The California Journalism Preservation Act, as it was christened, establishes a “journalism usage fee” that big techs must pay to media outlets, and requires that at least 70% of the proceeds from the new fee be invested in the job creation in the sector.

The bill passed the Assembly and now heads to the state Senate. If approved, it will go to Democratic Governor Gavin Newsom for signature. The project has support in the Legislative and was approved with a large majority in the Assembly, with 46 votes in favor and 6 against.

“Allowing publishers to receive a fair market value for content used by others will preserve and ensure the sustainability of local and diverse media,” says the approved text.

The measure has great weight in California, as it is the state where the headquarters of large technology companies are located, but there is also a similar project being discussed in the US Congress, the Law of Competition for the Preservation of Journalism, which if approved will make the big techs pay for content usage across the country.

The California project “shows that Americans understand the importance and value of journalism in keeping their communities safe and informed and ensuring the accountability of those in power,” Danielle Coffey, president of the News/Media Alliance, said in a statement. which represents nearly 2,000 American newspapers.

Tech companies reacted. Meta stated that if the bill passes in the state, the company “will be obligated to remove news from Facebook and Instagram, instead of paying into a secret fund that mainly benefits large out-of-state media companies under the guise of help California publishers,” he said in a statement.

This has already been done in other places where similar laws have been passed in recent years.
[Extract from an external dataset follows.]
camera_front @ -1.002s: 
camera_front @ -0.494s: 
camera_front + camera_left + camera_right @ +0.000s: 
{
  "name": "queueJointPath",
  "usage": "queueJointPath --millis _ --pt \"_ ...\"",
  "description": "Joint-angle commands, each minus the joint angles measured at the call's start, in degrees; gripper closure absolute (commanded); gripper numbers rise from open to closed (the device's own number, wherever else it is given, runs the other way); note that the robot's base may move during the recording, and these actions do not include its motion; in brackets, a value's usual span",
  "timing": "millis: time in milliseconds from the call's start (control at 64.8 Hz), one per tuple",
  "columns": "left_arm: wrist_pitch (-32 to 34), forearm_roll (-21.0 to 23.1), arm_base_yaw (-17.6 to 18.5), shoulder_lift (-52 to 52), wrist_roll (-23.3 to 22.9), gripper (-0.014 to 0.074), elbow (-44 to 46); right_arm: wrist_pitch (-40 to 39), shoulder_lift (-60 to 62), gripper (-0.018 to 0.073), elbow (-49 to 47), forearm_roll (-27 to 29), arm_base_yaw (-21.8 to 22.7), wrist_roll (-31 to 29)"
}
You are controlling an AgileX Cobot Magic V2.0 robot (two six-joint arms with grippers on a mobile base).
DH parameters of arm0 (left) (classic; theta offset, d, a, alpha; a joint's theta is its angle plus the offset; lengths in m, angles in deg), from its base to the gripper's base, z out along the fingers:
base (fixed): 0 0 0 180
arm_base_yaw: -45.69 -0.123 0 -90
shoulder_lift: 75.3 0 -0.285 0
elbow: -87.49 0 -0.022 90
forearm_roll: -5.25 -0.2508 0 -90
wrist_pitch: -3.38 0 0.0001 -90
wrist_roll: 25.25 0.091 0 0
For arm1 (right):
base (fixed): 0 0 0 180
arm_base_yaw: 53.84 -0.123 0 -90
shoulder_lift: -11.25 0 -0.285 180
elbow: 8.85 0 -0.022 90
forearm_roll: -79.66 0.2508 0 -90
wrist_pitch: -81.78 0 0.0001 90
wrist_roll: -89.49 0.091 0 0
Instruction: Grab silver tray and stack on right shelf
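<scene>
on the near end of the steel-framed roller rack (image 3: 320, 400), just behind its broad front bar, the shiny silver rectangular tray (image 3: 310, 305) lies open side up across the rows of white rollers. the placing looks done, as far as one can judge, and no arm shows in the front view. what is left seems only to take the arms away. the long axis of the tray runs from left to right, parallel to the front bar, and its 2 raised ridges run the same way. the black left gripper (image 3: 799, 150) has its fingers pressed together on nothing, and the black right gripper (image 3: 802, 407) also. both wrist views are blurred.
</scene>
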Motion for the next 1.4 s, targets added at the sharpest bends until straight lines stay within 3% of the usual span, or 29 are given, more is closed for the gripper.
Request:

In Australia, for example, a pioneer in the adoption of this model, Facebook and Google removed news links from their platforms immediately after the new regulation, in March 2021.

The government took the field, however, and the big techs made a deal with the newsrooms, which in the first year alone yielded 200 million Australian dollars (R$ 656 million) for journalistic companies, according to the magazine Columbia Journalism Review. In the country, up to 30% of salaries in the sector are paid with resources from the large platforms.

The same happened in Canada, when Google blocked news from search results pages in February this year. Meta also announced that it will do the same.

The payment to journalistic companies is an attempt to solve the crisis of the professional press business model, mainly caused by the hegemony of big techs in the advertising market. The premise is that internet platforms gain relevance and profit by displaying journalistic content without paying anything for it and should share the result with media companies.

In Brazil, the PL (bill) of Fake News included payment by platforms for the journalistic content used, but amid obstacles and strong opposition from big techs, deputies withdrew the remuneration of the text under discussion in the Chamber, to try to approve it later in another separate project.